**Task to carry out:** In the entries that follow, the line with "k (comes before" opens the range and the line with "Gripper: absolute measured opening" closes it; repeat that range exactly, both lines included.

**Entries provided:**
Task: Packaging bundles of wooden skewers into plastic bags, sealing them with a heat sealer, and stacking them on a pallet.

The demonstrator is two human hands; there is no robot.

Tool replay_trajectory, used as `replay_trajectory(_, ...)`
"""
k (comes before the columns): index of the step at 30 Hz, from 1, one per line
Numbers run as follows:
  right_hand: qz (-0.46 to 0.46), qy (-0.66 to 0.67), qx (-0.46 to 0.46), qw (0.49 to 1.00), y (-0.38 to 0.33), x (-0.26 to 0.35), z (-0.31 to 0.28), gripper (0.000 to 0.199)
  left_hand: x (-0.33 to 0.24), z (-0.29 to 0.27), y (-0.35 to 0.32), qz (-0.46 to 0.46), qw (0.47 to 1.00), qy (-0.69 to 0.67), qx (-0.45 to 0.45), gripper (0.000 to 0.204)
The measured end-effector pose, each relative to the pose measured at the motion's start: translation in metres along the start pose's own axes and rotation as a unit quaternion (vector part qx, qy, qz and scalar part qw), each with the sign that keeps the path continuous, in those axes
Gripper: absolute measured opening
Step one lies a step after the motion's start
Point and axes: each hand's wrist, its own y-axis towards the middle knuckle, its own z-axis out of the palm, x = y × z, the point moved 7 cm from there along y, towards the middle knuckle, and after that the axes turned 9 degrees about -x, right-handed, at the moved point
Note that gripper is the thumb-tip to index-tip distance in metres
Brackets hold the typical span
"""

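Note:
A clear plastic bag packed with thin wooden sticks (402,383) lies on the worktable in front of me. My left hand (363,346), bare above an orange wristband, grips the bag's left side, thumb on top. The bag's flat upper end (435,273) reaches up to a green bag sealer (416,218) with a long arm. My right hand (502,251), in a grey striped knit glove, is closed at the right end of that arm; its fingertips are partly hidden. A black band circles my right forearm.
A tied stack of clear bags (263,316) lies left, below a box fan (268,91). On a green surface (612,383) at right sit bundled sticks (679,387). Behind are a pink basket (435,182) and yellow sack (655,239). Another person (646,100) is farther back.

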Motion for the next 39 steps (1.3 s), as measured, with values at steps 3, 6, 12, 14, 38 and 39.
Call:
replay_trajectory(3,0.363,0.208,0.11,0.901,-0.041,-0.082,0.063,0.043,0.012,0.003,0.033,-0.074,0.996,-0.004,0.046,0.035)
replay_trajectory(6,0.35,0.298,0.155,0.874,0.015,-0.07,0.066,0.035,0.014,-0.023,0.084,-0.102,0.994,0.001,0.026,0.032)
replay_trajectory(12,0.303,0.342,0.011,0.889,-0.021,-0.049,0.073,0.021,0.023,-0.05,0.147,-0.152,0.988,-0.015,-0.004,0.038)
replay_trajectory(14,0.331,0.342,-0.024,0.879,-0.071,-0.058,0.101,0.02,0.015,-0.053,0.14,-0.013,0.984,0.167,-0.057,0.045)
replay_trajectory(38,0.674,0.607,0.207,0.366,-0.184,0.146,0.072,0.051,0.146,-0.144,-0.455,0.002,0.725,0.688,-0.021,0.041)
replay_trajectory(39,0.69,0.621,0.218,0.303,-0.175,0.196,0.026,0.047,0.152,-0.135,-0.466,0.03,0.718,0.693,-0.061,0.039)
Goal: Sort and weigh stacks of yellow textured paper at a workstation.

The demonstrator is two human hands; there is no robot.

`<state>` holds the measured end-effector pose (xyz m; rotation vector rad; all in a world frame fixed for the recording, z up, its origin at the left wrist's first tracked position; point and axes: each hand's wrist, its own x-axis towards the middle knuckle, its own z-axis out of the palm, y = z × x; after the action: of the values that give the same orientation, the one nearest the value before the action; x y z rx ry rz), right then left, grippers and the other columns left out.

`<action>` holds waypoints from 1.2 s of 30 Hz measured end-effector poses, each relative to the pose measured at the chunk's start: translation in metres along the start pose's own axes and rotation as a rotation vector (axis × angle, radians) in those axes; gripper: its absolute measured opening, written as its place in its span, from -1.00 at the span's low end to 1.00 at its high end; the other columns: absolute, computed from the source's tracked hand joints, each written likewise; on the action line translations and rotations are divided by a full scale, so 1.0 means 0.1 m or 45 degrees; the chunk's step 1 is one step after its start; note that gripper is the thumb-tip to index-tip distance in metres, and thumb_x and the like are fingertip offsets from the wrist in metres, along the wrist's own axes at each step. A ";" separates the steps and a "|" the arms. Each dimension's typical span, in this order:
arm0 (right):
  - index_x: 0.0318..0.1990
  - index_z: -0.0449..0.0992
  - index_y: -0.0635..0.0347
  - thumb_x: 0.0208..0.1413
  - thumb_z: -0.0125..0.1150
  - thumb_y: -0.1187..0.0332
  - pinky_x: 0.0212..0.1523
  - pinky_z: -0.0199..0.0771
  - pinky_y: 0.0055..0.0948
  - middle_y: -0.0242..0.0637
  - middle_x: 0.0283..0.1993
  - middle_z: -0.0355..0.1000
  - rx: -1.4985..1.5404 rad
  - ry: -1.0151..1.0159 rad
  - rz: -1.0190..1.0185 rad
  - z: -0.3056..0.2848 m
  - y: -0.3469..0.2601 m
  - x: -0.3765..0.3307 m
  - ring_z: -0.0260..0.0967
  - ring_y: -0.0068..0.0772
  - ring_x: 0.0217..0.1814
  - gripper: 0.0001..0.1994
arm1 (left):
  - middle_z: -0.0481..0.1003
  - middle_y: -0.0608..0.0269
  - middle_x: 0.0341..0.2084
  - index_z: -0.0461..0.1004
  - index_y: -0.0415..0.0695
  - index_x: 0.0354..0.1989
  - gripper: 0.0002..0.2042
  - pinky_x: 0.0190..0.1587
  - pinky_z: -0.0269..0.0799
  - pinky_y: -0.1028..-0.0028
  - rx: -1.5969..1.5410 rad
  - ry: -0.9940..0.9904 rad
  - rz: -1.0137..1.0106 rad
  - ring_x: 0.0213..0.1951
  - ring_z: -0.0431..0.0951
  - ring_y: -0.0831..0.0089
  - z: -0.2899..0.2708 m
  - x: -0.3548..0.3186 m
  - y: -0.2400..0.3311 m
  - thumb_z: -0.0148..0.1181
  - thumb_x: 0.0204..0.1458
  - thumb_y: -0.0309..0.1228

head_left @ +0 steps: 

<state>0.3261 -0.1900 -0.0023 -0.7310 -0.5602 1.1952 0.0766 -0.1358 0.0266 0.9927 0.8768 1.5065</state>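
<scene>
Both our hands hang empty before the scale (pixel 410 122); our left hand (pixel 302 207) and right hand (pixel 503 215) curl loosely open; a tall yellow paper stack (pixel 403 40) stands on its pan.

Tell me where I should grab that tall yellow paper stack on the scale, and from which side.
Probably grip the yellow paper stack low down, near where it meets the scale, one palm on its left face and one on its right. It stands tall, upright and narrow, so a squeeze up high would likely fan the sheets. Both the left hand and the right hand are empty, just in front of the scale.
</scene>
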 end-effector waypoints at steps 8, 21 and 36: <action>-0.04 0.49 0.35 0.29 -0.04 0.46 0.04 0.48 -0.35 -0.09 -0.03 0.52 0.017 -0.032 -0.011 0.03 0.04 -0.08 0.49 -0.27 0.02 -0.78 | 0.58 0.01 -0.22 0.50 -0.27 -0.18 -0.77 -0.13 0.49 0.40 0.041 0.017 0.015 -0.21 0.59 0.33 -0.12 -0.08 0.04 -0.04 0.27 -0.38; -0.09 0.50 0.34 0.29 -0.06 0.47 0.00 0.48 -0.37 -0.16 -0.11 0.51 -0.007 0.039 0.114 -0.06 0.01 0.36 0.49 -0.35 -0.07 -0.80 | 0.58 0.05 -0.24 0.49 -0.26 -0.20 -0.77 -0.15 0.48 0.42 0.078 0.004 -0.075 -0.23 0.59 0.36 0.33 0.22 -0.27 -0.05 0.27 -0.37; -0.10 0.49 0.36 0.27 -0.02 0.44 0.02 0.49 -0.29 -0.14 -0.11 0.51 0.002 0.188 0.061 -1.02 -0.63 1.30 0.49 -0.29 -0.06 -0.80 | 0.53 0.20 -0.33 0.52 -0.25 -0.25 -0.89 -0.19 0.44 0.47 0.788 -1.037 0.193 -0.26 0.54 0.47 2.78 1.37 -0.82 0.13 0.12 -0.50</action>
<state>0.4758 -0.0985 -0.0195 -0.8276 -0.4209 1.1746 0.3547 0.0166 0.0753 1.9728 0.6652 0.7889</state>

**Exercise solution:**
k (comes before the columns): index of the step at 30 Hz, from 1, one per line
Numbers run as follows:
  right_hand: qz (-0.46 to 0.46), qy (-0.66 to 0.67), qx (-0.46 to 0.46), qw (0.49 to 1.00), y (-0.38 to 0.33), x (-0.26 to 0.35), z (-0.31 to 0.28), gripper (0.000 to 0.199)
  left_hand: x (-0.33 to 0.24), z (-0.29 to 0.27), y (-0.35 to 0.32), qz (-0.46 to 0.46), qw (0.47 to 1.00), qy (-0.69 to 0.67), qx (-0.45 to 0.45), gripper (0.000 to 0.204)
The measured end-effector pose, each relative to the pose measured at the motion's start: translation in metres along the start pose's own axes and rotation as a unit quaternion (vector part qx, qy, qz and scalar part qw), each with the sign that keeps the path continuous, in those axes
Gripper: absolute measured opening

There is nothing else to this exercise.